Given the material below, output exactly the lines from the line with "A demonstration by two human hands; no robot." to the line with "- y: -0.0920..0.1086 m", both ends included, and no other lines.
Exercise inputs Block Start
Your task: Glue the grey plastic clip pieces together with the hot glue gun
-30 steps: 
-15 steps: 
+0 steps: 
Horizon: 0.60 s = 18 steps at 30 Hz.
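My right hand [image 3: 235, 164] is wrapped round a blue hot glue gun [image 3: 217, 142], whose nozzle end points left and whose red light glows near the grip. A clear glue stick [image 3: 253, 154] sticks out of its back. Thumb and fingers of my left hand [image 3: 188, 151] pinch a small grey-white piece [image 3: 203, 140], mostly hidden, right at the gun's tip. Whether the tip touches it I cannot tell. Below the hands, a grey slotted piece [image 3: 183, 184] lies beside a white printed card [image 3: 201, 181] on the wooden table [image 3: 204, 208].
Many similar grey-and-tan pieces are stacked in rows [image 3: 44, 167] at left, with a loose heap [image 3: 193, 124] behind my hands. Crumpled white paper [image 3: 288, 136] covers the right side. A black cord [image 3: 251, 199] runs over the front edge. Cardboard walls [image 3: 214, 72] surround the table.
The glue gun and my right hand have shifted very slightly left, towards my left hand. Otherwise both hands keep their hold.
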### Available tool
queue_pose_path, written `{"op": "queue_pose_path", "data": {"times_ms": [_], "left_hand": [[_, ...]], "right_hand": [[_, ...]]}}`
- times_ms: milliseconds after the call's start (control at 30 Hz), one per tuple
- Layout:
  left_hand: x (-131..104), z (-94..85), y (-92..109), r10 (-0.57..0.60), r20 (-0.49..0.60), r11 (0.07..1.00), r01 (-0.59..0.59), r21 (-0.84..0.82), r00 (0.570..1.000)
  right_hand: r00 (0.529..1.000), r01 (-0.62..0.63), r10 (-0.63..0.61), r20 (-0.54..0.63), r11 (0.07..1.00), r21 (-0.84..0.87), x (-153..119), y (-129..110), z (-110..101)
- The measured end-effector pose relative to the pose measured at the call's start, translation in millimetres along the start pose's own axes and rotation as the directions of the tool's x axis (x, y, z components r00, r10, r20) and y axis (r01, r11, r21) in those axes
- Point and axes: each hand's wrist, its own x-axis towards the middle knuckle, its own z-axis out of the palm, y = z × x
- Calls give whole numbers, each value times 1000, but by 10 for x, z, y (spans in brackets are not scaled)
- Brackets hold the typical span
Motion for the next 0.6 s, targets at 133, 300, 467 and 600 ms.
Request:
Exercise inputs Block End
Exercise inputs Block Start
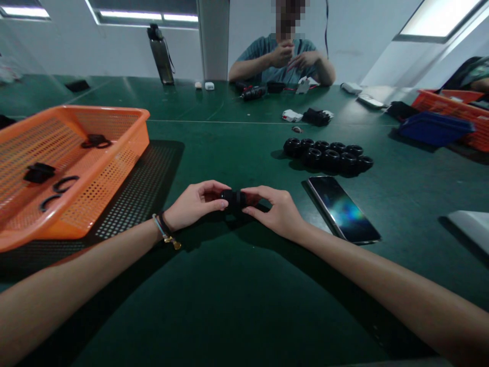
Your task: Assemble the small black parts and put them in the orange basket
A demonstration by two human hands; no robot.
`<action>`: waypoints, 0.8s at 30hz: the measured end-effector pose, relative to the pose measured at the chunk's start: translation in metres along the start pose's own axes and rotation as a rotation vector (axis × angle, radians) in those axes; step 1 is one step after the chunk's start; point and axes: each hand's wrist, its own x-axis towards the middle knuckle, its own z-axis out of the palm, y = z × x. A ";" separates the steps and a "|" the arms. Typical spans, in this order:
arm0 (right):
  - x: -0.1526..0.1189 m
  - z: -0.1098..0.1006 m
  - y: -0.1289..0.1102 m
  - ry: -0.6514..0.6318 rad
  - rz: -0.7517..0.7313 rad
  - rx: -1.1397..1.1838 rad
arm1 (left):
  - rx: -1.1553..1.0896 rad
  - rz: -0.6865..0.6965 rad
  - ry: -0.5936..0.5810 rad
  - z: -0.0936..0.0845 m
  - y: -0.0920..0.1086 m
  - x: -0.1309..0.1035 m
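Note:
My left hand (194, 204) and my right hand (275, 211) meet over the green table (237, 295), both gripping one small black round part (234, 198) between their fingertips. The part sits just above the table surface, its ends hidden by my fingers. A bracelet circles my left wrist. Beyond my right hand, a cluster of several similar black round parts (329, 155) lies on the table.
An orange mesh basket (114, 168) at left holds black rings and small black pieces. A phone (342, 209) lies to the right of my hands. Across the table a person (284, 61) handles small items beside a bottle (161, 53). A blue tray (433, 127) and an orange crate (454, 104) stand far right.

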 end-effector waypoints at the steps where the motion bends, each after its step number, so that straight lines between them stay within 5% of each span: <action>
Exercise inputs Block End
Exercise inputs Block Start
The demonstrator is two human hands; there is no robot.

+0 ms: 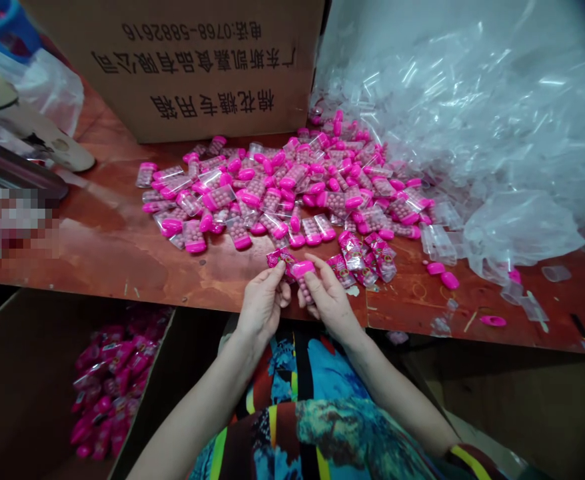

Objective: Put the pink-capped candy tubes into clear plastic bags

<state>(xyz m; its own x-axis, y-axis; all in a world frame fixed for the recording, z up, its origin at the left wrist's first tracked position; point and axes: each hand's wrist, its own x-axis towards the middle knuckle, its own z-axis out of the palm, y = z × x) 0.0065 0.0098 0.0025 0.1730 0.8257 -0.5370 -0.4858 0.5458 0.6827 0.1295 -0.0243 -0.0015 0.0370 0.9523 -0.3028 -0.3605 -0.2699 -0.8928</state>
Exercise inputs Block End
Written answer ::
A demonstration by two human hands; no robot.
`<action>`: waypoints, 0.8s at 30hz: the measured end-effector pose, relative to the pose measured at the chunk's start: translation in metres along the start pose's own axes and rotation as a rotation vector (axis × angle, radians) in those axes; step 1 is one step after the chunk's start; point and axes: each hand's wrist, its own x-axis towards the middle knuckle, its own z-axis out of the palm, y = z × x. A ";" separates the steps and a "|" the arms. Typical spans, in this order:
arm0 (right):
  - x: -0.1526..0.1189 m
  - z: -0.1098..0.1006 m
  - y: -0.1289..0.1102 m
  - ry: -0.6514..0.6318 rad
  - rz: -0.7517..0.7313 rad
  - rx: -1.1397..1.1838 rad
arm1 (left):
  - rx: -1.1553..1.0896 rad
  - rz: -0.6865..0.6965 rad
  - ry: -0.5936..0.5810 rad
  - z: -0.0936..0.0845 m
  - y: -0.0920..0.1086 m

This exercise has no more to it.